▸ **What the task requires**
Set down all the data again. Change nothing.

▸ **Dataset excerpt**

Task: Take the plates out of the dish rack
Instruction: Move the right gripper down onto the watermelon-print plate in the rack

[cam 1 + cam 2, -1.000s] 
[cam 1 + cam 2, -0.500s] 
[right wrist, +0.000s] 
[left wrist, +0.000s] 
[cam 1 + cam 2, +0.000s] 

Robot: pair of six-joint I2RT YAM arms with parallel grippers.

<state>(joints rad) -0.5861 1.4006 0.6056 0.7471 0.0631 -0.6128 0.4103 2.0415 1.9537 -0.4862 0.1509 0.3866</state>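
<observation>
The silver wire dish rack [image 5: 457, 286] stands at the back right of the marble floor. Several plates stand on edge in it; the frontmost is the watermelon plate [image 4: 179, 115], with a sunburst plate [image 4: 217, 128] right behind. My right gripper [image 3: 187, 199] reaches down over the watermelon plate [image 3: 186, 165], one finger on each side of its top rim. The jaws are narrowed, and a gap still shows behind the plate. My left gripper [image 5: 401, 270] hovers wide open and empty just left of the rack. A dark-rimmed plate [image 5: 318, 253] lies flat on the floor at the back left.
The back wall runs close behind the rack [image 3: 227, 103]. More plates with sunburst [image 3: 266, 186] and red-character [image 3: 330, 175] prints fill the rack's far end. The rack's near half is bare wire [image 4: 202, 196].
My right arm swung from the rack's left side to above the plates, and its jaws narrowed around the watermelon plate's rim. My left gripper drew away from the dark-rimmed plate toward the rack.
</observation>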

▸ **Result of this exercise**
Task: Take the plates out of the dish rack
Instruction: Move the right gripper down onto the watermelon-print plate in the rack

[cam 1 + cam 2, -1.000s] 
[cam 1 + cam 2, -0.500s] 
[right wrist, +0.000s] 
[left wrist, +0.000s] 
[cam 1 + cam 2, +0.000s] 

Robot: pair of six-joint I2RT YAM arms with parallel grippers.

<state>(joints rad) -0.5861 1.4006 0.6056 0.7471 0.0631 -0.6128 0.4103 2.0415 1.9537 -0.4862 0.1509 0.3866</state>
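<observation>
The silver wire dish rack [image 5: 457, 286] stands at the back right of the marble floor. Several plates stand on edge in it; the frontmost is the watermelon plate [image 4: 179, 115], with a sunburst plate [image 4: 217, 128] right behind. My right gripper [image 3: 187, 199] reaches down over the watermelon plate [image 3: 186, 165], one finger on each side of its top rim. The jaws are narrowed, and a gap still shows behind the plate. My left gripper [image 5: 401, 270] hovers wide open and empty just left of the rack. A dark-rimmed plate [image 5: 318, 253] lies flat on the floor at the back left.
The back wall runs close behind the rack [image 3: 227, 103]. More plates with sunburst [image 3: 266, 186] and red-character [image 3: 330, 175] prints fill the rack's far end. The rack's near half is bare wire [image 4: 202, 196].
My right arm swung from the rack's left side to above the plates, and its jaws narrowed around the watermelon plate's rim. My left gripper drew away from the dark-rimmed plate toward the rack.
</observation>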

Nothing else belongs to the answer.